The insinuation that Carson could zap a patient into reciting, from cover to cover, a book read in 1957 was not true, experts said.

“Using electrodes placed in the human brain to implant memories or to recall forgotten memories is simply not possible at this time,” Darin Dougherty, a psychiatrist and the director of Massachusetts General Hospital’s neurotherapeutics division, told Gizmodo.

Dan Simons, a University of Illinois psychologist who studies attention and memory, told Wired that Carson’s claim was “utter nonsense.” Simons said it failed on nearly all counts: Humans cannot recall large swaths of text unless memorized for that purpose. Doctors cannot force patients to remember anything in crystal detail, even with deep brain stimulation. No human brain holds within it “a perfect and permanent record of our experiences,” the psychologist said.

Can plants learn?

9 Dec

In his famous book, The Origin of Consciousness in the Breakdown of the Bicameral Mind, Julian Jaynes mentions his experiments on learning in mimosa plants. I found this fascinating and always wish he had provided more detail. Now a paper published in Nature points to evidence that plants are capable of associative learning. From the abstract:

Here we show that this type of learning occurs in the garden pea, Pisum sativum. By using a Y-maze task, we show that the position of a neutral cue, predicting the location of a light source, affected the direction of plant growth. This learned behaviour prevailed over innate phototropism. Notably, learning was successful only when it occurred during the subjective day, suggesting that behavioural performance is regulated by metabolic demands. Our results show that associative learning is an essential component of plant behaviour. We conclude that associative learning represents a universal adaptive mechanism shared by both animals and plants.

Can methylene blue improve memory?

1 Jul

Methylene blue is a chemical that has been used an antidote for cyanide poisoning. There have been suggestions over the years that it may have an effect on  memory. A paper titled “Multimodal Randomized Functional MR Imaging of the Effects of Methylene Blue in the Human Brain,” was recently published in the journal Radiology. Unfortunately, I have not been able to locate a copy of the original paper, so I am forced to rely on this account in ScienceDaily:

“A single oral dose of methylene blue results in an increased MRI-based response in brain areas that control short-term memory and attention, according to a new study. Methylene blue was associated with a 7 percent increase in correct responses during memory retrieval.”

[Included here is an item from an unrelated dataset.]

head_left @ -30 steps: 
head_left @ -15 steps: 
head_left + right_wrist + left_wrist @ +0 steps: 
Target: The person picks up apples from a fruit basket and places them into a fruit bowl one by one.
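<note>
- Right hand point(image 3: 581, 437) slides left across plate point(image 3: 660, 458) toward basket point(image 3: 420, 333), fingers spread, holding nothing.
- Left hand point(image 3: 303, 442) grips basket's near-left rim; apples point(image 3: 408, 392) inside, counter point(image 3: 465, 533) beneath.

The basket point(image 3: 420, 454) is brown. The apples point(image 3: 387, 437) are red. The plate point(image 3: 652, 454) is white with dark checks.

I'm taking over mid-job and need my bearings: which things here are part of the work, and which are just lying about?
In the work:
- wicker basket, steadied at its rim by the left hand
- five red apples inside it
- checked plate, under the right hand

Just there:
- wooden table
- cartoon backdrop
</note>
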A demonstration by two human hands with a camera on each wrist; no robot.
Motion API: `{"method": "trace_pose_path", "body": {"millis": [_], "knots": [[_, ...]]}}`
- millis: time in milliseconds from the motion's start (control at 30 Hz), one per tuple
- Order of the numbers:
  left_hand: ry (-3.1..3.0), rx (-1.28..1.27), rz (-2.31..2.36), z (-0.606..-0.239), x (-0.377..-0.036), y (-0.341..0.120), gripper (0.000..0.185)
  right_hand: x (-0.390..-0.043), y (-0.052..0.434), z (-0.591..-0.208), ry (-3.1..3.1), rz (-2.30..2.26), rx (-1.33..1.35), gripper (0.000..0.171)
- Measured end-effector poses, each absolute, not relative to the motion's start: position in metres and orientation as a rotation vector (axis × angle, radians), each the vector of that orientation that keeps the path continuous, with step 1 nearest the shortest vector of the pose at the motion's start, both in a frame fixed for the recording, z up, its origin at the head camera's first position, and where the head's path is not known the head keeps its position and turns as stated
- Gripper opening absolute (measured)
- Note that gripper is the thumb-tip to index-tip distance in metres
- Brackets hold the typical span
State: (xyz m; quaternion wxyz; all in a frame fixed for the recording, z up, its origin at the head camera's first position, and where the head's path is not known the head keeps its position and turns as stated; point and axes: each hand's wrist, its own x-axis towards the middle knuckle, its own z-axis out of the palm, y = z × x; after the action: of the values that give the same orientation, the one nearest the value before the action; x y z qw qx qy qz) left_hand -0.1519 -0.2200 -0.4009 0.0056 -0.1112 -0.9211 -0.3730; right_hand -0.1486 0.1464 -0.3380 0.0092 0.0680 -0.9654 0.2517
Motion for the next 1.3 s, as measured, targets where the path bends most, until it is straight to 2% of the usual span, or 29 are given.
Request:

Several media outlets report that methylene blue was shown to improve short term memory. This is one of the reasons I need to see the original paper. The phrase “short term memory” is used differently by psychologists than the general public. Indeed, many psychologists have abandoned the phrase altogether and, instead, talk about working-memory. When non-academics talk about short term memory they mean things like forgetting a phone number or someone’s name. In fact, most of these are failures of attention or long term memory, not problems with short term memory. Thus, I worry that reporting on this research may be very misleading.